Mr Fahour launched his professional career at Boston Consulting Group (BCG) in 1987, after completing a Bachelor of Economics. While working at BCG he completed his MBA and quickly rose to become a Director and a member of BCG’s International Partner Group. From there, he was recruited by Citigroup in 2000 and moved to New York, where he was Head of Corporate Development, as well as serving on Citigroup’s Global Management Committee. Mr Fahour joined NAB in September 2004 as Chief Executive Officer for Australia, and later became an executive member of the board. He has served as Australia Post’s Managing Director and Group CEO since 2010.

Although he was brought up in a Muslim family, Fahour’s father sent him to a Catholic school, emphasised to him that there are always ‘amazing learnings’ to be had from all religions, and forced him to interact with people from all walks of life. “My father made it clear it was important to be open minded …..and always put yourself forward.”

That message clearly resonated with Fahour. Embracing and encouraging diversity has always been one of his top priorities, and led to one of his proudest achievements while at Australia Post. “When I started, only 19% of all management positions were women, and I thought that was shocking. Within two years, that number was 37%.”

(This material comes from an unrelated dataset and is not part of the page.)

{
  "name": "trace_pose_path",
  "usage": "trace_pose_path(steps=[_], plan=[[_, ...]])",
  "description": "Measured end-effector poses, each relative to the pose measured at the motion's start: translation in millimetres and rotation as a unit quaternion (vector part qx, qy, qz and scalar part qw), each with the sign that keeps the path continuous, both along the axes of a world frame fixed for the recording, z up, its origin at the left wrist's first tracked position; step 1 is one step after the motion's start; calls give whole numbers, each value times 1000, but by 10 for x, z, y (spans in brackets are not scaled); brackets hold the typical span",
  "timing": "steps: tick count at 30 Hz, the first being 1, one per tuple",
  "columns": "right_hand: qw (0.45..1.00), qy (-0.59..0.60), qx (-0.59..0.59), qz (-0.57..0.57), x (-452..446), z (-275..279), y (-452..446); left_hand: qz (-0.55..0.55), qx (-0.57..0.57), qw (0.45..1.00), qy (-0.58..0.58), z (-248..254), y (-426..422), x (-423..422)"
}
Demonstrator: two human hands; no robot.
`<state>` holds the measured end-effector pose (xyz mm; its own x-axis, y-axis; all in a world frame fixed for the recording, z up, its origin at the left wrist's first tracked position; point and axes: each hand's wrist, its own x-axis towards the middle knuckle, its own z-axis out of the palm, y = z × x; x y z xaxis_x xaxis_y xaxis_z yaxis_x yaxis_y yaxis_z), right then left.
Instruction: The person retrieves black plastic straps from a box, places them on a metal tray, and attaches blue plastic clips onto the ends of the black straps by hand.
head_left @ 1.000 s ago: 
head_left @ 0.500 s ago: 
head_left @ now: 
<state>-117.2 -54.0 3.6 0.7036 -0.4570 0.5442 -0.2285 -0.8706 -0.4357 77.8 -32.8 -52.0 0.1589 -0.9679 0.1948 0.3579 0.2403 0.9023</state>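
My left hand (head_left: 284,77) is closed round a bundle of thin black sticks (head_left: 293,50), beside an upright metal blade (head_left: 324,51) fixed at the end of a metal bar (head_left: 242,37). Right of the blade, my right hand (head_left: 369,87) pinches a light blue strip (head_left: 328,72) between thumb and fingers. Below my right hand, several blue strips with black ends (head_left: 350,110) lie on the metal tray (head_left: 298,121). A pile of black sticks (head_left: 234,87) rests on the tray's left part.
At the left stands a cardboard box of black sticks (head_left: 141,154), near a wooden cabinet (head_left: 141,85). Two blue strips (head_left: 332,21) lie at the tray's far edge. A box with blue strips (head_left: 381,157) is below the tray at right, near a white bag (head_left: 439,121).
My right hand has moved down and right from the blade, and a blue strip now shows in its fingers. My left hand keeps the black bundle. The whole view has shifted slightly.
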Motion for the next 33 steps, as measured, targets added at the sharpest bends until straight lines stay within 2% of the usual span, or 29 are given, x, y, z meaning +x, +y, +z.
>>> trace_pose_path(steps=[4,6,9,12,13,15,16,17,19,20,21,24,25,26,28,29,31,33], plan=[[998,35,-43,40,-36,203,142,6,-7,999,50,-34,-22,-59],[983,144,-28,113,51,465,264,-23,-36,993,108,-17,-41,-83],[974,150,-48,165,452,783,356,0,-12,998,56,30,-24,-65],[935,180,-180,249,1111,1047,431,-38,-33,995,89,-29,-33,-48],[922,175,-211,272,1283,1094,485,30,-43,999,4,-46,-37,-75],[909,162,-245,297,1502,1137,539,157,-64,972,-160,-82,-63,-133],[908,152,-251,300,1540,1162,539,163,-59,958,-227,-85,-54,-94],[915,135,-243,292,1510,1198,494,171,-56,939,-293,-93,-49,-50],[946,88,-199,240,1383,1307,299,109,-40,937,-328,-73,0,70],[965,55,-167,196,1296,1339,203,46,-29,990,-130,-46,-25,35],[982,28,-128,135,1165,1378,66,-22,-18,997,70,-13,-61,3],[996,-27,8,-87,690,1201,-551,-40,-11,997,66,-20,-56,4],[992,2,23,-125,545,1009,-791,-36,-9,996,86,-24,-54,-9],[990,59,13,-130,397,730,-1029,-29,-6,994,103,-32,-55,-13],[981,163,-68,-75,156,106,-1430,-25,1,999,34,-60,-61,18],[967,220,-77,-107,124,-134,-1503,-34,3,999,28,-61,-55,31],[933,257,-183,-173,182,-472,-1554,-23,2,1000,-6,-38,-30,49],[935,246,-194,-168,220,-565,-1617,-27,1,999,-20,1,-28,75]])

“But the one thing I didn’t do was introduce targets. I refused to have a KPI on the percentage of women in senior management. I want women (to think that) ‘I got here on my own merit’.

Throughout his career, he made a point of listening to staff who worked for him, and he lives by the mantra that “happy staff leads to happy customers, which leads to a happy shareholder”.

Mr Fahour was appointed as the new Managing Director and Chief Executive Officer of Australia Post from February 2010. There, he began a business renewal program, called "Future Ready".

He says the job at Australia Post was a challenge. “It was tough. At that time there was industrial action, the volume of letters was dropping, and staff engagement was low.”

However, he says, by talking to the staff he got a real sense of what was happening to the company. “The postie could see the volume reduction. It was very real for them. They had a real understanding of the predicament the company was in, and that is a huge advantage for a CEO. The staff know something has to be done, so you can put forward ideas, and they are accepted.”

He told the Meet the CEO audience that he once met a cleaner, who wanted to be a teller in a NAB branch. “He came up to me, and explained what he wanted, and sent me his CV. He turned out to be very well qualified. Ten years later, the man I met is still a teller at a NAB branch, and doing very well. He found what he wanted to do, and achieved it.”

“That’s my advice to all of you,” he said to the audience. “Find out what you want to do, and it will come out in your body language and your whole demeanour, and you will find that connection to achieve something that makes you tick.”